Annals of Dermatology, Volume 33, pp 122-130; https://doi.org/10.5021/ad.2021.33.2.122

Abstract:
Interleukin (IL)-19 and IL-20 are important members of the IL-10 cytokine family, which are known to play a role in inflammatory processes. Both anti-IL-19 and -IL-20 targeting drugs have been suggested in the treatment of inflammatory diseases such as psoriasis and rheumatoid arthritis. Recently, we presented I-kappa-B-zeta (IκBζ) as a key player in psoriasis by identifying IκBζ as a regulator of IL-17/tumor necrosis factor (TNF)α-inducible psoriasis-associated genes and proteins. Some of these genes were synergistically regulated by IL-17/TNFα. The purpose of this study was to explore the role of IκBζ in the regulation of IL-17A/TNFα-mediated induction of IL-19 and IL-20 expression in human keratinocytes. In vitro experiments with cultured primary humane keratinocytes were conducted and investigated by quantitative polymerase chain reaction (qPCR), Western blotting, ELISA and EMSA. For statistics, a one- or two- way repeated-measures analysis of variance (RM ANOVA) or the Friedman test (a nonparametric equivalent to the RM ANOVA) were conducted. We demonstrated that IL-19 and IL-20 mRNA and protein expressions were synergistically induced by IL-17A and TNFα, whereas IL-17A and TNFα alone had only a minor effect on the IL-19 and IL-20 expression.
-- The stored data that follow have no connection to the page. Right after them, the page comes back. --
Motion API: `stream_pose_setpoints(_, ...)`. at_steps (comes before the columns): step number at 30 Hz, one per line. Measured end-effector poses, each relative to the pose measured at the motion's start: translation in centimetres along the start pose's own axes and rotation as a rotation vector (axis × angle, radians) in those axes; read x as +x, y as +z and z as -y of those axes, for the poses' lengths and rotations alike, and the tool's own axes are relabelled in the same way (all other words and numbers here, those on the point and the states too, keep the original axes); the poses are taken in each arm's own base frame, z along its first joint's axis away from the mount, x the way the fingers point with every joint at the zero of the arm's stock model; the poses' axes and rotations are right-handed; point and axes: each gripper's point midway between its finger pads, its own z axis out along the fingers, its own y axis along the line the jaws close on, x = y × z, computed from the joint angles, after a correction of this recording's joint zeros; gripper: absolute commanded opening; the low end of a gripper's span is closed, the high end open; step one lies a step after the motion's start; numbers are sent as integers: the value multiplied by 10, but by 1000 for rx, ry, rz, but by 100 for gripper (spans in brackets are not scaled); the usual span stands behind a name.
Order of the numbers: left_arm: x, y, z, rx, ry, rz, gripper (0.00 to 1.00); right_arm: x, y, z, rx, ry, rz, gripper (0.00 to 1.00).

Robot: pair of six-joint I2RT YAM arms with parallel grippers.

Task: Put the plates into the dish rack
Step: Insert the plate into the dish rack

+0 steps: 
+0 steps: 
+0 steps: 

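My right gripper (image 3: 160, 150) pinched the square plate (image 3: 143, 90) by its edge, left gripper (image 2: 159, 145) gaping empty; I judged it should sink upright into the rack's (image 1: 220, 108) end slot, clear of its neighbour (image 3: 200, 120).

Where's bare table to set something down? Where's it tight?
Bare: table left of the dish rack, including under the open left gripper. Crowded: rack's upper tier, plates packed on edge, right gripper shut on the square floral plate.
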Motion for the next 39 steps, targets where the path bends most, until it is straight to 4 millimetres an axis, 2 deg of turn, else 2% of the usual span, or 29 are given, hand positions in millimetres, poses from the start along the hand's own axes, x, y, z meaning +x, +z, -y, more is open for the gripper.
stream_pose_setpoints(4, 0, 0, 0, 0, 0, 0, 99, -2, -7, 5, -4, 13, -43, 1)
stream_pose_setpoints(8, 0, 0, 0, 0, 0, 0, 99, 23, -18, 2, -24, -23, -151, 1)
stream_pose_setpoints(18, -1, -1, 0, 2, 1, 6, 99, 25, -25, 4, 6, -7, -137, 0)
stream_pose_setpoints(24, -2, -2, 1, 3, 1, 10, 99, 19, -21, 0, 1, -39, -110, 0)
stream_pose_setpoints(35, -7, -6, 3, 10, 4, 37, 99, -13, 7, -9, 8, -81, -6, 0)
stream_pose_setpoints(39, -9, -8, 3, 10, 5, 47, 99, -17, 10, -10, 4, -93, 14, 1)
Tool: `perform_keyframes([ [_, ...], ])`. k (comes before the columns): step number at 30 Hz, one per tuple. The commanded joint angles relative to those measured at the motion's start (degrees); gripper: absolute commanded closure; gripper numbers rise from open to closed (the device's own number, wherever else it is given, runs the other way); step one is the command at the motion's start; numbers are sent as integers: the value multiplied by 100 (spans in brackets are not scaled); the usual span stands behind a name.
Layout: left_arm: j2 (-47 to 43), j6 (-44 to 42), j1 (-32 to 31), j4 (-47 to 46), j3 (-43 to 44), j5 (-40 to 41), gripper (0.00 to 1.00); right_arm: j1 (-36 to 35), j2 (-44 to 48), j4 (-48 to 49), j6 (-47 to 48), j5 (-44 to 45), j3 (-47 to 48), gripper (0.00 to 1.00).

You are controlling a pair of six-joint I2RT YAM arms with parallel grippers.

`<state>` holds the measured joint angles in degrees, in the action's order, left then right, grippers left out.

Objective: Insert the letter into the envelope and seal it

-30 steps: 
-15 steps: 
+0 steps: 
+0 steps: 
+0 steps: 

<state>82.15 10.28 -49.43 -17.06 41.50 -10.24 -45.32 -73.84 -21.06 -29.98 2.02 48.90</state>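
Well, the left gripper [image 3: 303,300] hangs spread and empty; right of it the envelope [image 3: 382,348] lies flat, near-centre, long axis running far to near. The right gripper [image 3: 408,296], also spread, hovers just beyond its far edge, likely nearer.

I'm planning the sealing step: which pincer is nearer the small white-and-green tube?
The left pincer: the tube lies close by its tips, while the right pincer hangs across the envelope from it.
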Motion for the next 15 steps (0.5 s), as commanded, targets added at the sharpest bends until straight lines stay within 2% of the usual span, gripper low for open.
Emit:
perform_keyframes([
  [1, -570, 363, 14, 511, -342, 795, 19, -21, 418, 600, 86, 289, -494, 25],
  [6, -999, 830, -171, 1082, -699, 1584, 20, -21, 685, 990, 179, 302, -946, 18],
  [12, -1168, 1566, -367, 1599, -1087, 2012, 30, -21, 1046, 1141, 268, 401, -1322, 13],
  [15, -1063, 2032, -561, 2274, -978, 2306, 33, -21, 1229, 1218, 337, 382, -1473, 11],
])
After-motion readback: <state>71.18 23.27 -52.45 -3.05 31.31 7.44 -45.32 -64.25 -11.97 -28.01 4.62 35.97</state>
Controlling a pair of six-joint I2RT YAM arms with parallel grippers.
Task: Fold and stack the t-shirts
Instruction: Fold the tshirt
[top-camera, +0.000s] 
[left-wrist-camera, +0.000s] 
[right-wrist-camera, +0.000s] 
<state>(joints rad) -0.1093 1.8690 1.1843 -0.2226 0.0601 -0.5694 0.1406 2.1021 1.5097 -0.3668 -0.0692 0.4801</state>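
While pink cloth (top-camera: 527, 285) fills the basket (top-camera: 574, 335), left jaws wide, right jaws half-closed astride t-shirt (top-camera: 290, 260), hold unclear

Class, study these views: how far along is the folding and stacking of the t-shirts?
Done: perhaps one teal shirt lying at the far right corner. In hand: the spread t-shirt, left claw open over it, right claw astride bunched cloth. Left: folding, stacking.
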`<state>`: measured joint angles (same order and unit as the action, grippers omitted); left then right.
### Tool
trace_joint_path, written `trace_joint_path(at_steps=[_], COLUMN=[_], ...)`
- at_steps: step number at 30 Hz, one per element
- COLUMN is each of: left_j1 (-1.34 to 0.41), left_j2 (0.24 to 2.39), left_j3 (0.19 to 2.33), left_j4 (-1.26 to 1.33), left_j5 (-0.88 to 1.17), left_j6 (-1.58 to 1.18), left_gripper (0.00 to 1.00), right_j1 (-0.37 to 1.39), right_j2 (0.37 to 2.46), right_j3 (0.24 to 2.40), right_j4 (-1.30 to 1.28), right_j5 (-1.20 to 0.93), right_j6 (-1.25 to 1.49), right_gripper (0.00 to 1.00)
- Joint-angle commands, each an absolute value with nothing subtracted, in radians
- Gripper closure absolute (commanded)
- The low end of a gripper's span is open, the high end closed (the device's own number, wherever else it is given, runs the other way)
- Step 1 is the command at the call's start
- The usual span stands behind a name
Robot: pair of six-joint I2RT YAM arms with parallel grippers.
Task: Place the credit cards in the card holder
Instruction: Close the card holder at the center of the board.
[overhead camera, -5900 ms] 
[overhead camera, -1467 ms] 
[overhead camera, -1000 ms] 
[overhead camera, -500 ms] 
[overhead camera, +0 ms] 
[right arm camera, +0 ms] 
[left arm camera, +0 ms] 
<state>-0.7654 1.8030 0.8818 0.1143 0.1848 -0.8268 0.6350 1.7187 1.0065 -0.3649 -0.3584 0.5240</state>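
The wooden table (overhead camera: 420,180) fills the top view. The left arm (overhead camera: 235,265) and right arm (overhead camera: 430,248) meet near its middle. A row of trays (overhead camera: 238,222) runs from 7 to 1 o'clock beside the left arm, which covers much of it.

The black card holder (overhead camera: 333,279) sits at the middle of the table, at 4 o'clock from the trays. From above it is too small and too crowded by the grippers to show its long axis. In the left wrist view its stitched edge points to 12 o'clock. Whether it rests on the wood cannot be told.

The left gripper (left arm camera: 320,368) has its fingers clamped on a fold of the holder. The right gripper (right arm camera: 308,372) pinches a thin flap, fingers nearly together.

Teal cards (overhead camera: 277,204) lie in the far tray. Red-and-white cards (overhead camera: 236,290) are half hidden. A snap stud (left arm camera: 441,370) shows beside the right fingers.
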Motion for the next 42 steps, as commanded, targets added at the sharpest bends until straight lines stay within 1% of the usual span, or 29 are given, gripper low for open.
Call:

Moreover, we demonstrated IκBζ to be a regulator of this synergistic induction of IL-19 and IL-20. Finally, the IL-17A/TNFα-induced synergistic induction of IL-19 and IL-20 expression was found to be mediated by a p38 MAPK-, NF-κB- and JNK1/2-dependent mechanism. This study demonstrates that IκBζ plays a role in the IL-17A/TNFα-mediated synergistic induction of IL-19 and IL-20 in humane keratinocytes.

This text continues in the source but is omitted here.